Yes, it is common for therapists to be emotionally distant during therapy sessions, though I do believe this is changing because patients have been turned off by this attitude for ages.
The original idea was for the therapist to be taken out of the content of the sessions by placing all the attention on the patient and the patient’s needs. This was thought to be best for the patient because the therapy was all about the patient. However, the problem with this approach is that the therapist comes across as sterile in personality, taking away their human experience which is what my clients love about how I conduct my sessions. I bring up real-life examples of how I or one of my clients was able to overcome the exact issue they are confronting proving that they can do the same and that they are not alone in having this problem. I learned that this was a great way to interact with most of my clients as a result of working at a social club for mentally ill adults with nearly 200 clients showing up in a single day. My boss told me that the reason she gave me the clients to interact with that she did was because I was an excellent role model for them as a person who had come through difficult mental health problems yet had a healthy marriage, was taking courses for nursing school, and working at the time. As she put it, I was an inspiration and role model to them.
I never really thought of myself in that role till she brought it to my attention, but I certainly was very clear with the clients that they could either allow their mental illnesses to control them, or they could control their mental illnesses.

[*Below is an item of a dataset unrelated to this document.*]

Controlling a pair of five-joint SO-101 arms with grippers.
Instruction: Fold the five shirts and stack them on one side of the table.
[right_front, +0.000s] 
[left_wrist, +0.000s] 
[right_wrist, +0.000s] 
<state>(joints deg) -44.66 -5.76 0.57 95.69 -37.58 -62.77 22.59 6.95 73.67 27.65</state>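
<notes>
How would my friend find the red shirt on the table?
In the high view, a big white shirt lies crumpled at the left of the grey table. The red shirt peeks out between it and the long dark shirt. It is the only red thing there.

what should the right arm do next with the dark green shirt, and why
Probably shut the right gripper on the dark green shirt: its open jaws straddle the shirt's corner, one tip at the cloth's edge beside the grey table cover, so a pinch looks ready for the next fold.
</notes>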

I was also clear with them that they had to ability to create a great life if they would stop using their mental illness as a crutch for everything that was not working in their lives.
Of course, there were clients there with more serious mental health issues causing mayhem in their lives. But even for them, there were things that they could do to help themselves if they were willing to do the work to make that happen. I had one client in the program that I worked at after the clubhouse who had been diagnosed with paranoid schizoaffective disorder and was barely functioning when I arrived. I learned much from his psychologist about how to best work with him and knew that his best bet was to be placed in a program that had lots of structure and lots of support for him. Within 1.5 years he had gotten his GED. Seventeen years after I had worked with him he was no longer in any program successfully living in an apartment with a roommate and doing fine.
I do believe that much of the healing occurs with human-to-human contact by demonstrating how people interact in a reasonable and caring manner sharing human situations. I also believe that too many people in the field of mental health are fearful of their patients. One cannot expect to be able to help another if one is fearful of what a patient or client will do to you. Sure, sometimes clients can get angry and many times they have good reasons for being so. Sometimes clients do foolish things such as a client of mine who was thrown out of 3 therapists’ practices for demonstrating her dislike of how they were treating her by putting stickers on the headlights of one, moving the magnets representing the therapists’ whereabouts on the schedule board of another, and staring up into the office window of another. I never had that issue with her because I let her know that she would never be thrown out of my practice – abandonment being the largest fear of someone like her with borderline personality disorder. She did not come to me for that, she came to me to stop drinking alcohol.
If a therapist is there to help a patient grow, by all means, demonstrate the behavior you are looking to emulate by treating the patient as a ‘normal’ person, and in so doing they will rise to the occasion in many more circumstances than many therapists believe is possible.